Task objective: Up to and including the line with "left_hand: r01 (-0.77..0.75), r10", restate the material below word for word, beginning with its first line.
***** Stored data
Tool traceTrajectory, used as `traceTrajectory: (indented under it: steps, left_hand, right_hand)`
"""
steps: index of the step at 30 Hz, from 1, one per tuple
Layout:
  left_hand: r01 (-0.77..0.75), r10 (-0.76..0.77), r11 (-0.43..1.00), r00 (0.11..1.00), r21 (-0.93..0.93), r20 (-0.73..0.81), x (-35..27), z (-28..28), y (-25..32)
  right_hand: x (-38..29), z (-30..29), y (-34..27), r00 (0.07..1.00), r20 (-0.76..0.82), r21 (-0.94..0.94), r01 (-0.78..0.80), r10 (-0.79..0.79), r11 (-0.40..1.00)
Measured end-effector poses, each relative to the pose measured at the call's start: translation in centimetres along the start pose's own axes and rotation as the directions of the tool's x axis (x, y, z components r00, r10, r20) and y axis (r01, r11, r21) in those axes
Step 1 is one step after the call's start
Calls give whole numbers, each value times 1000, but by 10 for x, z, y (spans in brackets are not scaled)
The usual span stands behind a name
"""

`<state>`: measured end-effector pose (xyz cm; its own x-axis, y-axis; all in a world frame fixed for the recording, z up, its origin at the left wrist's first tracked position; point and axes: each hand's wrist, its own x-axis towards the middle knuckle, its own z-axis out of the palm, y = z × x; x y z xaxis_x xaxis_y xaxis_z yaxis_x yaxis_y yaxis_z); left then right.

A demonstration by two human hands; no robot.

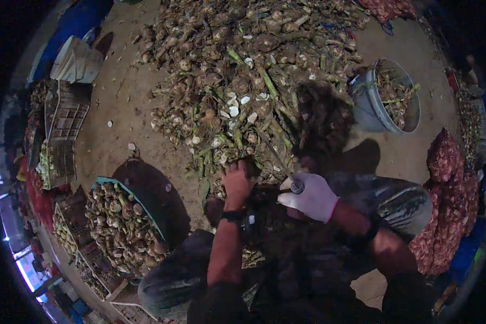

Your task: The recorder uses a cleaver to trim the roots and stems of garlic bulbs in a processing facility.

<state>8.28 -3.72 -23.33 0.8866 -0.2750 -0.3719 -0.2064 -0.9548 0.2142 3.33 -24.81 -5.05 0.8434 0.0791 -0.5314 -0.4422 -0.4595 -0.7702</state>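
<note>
A large heap of soil-covered root vegetables (210, 77), with thick green stalks among them, lies on the floor in front of me. My left hand (237, 183) is bare, with a dark band at the wrist. Its fingers reach down onto the near edge of the heap, and what lies under them is hidden. In a white glove, my right hand (311, 197) grips a knife (278, 158) by its round-ended handle; the narrow blade points up and left over the heap. Several pale cut slices (233, 111) are scattered on the heap beyond my hands.
A grey bucket (362, 103) holding trimmings leans at the right. Beside my right knee stand red mesh sacks (441, 218), filled. On the left is a teal-rimmed container (135, 198) full of roots, near plastic crates (67, 121) and a whitish container (76, 60).
</note>
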Motion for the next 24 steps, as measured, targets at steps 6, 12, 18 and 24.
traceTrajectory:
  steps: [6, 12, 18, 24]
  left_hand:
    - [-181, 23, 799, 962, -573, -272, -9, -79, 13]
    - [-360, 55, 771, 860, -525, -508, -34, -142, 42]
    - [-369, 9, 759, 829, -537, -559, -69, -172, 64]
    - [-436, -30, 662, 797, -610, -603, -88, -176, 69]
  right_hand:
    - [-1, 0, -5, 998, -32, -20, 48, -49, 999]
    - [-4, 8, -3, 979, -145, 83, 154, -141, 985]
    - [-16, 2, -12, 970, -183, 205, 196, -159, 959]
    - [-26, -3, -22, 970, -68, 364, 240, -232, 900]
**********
Your solution:
Tool traceTrajectory, used as `traceTrajectory: (indented under it: steps, left_hand, right_hand)`
"""
steps: index of the step at 30 Hz, from 1, one per tuple
Layout:
  left_hand: r01 (-0.77..0.75), r10 (-0.76..0.77), r11 (-0.43..1.00), r00 (0.11..1.00), r21 (-0.93..0.93), r20 (-0.73..0.81), x (-35..27), z (-28..28), y (-25..32)

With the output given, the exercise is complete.